In government budgeting, spending comes first; it drives all other fiscal consequences. Spending is how government programs and agencies do what they do. “In a fundamental sense, the federal government is what it spends,” says longtime budget expert Allen Schick.
So it is with Obamacare. Its core is a pair of huge new entitlements: health insurance subsidies and expansion of Medicaid and the Children’s Health Insurance Program. They will add $1.683 trillion in new spending from now through 2022, according to CBO’s latest estimate (which helpfully isolates these components in a stand-alone table).
Even after including $515 billion in associated tax hikes, the net cost increase totals nearly $1.2 trillion. The new spending is the one certainty of the President’s health care takeover; without it, Obamacare doesn’t exist.
To hide this cost, at least on paper, Obamacare’s authors tacked on a series of extraneous offsets that give the appearance of deficit reduction under the conventions of CBO’s estimates. These “savings,” however, turn out to be unreal or unrealistic.
For example, the package assumes more than $700 billion in Medicare cuts, most of which are unachievable. Why? Because they rely on implausible productivity gains by Medicare providers—hospitals, skilled nursing facilities, and home health agencies. As a result, reimbursements to these providers would fall increasingly below their costs—as much as 15 percent by 2019 and 40 percent by 2050—according to the 2012 Medicare trustees report. Providers could not sustain these negative margins, the trustees say, and “would have to withdraw from serving Medicare beneficiaries.”
Yet even if these savings were real—indeed, especially if they were real—Congress would probably end up rescinding them. Exhibit A: the “doc fix.”

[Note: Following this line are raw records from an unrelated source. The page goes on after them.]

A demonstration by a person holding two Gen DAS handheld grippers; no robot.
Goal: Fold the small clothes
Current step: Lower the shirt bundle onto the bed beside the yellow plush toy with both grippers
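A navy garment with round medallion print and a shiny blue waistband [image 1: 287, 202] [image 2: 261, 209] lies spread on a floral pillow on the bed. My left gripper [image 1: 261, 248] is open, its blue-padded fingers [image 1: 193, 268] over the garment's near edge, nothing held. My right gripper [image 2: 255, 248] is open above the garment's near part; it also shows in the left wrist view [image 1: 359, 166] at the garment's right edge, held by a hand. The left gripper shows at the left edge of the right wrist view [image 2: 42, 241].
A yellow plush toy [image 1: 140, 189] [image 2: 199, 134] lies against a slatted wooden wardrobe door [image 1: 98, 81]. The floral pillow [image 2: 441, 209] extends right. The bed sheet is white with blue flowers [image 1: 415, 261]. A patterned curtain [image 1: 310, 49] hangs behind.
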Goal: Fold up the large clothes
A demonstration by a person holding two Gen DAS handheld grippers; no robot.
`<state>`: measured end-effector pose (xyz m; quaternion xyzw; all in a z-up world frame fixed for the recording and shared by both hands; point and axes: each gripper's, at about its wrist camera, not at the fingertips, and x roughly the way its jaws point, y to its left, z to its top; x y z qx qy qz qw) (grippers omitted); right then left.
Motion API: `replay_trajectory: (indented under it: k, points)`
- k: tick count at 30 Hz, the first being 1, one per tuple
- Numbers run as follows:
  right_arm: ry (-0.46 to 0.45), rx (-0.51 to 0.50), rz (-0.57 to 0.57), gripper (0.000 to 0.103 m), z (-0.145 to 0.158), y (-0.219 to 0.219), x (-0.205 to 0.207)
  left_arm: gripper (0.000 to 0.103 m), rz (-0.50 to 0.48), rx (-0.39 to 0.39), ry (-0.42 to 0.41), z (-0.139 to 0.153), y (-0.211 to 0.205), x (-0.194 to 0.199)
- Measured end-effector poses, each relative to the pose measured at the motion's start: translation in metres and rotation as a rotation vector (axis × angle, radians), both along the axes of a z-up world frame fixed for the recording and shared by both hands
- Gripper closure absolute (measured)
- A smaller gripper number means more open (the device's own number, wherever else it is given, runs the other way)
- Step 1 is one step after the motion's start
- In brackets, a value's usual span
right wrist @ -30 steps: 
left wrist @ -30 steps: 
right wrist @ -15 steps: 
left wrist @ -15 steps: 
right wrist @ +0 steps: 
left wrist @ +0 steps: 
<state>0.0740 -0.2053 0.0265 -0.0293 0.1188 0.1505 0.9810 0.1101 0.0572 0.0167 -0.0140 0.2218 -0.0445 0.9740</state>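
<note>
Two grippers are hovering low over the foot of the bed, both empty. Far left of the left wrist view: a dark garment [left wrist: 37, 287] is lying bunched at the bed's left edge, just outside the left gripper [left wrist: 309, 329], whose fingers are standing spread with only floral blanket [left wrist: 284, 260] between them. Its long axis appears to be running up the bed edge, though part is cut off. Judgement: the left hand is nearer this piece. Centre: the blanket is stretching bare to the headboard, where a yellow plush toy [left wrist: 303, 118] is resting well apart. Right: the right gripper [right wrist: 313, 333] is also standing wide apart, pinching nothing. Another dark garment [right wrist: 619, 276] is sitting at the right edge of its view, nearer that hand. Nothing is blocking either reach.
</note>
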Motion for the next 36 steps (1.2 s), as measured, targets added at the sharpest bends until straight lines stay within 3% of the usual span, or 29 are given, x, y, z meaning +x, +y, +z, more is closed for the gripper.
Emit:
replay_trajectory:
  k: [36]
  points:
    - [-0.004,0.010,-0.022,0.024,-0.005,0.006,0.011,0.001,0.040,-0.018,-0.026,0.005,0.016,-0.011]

The doc fix refers to a formula change Congress enacted in 1997 for annually updating Medicare physicians’ payments to slow the program’s cost growth. But when the new arrangement actually started reducing the doctors’ payments, Congress backed off. Since 2003, lawmakers have adopted a series of temporary delays, shielding physicians from payment cuts and wiping out growing amounts of assumed Medicare savings—more than $300 billion worth over the next 10 years, CBO estimates. Any other assumed savings in Medicare’s government-based price-fixing system will undoubtedly be subject to a similar fate.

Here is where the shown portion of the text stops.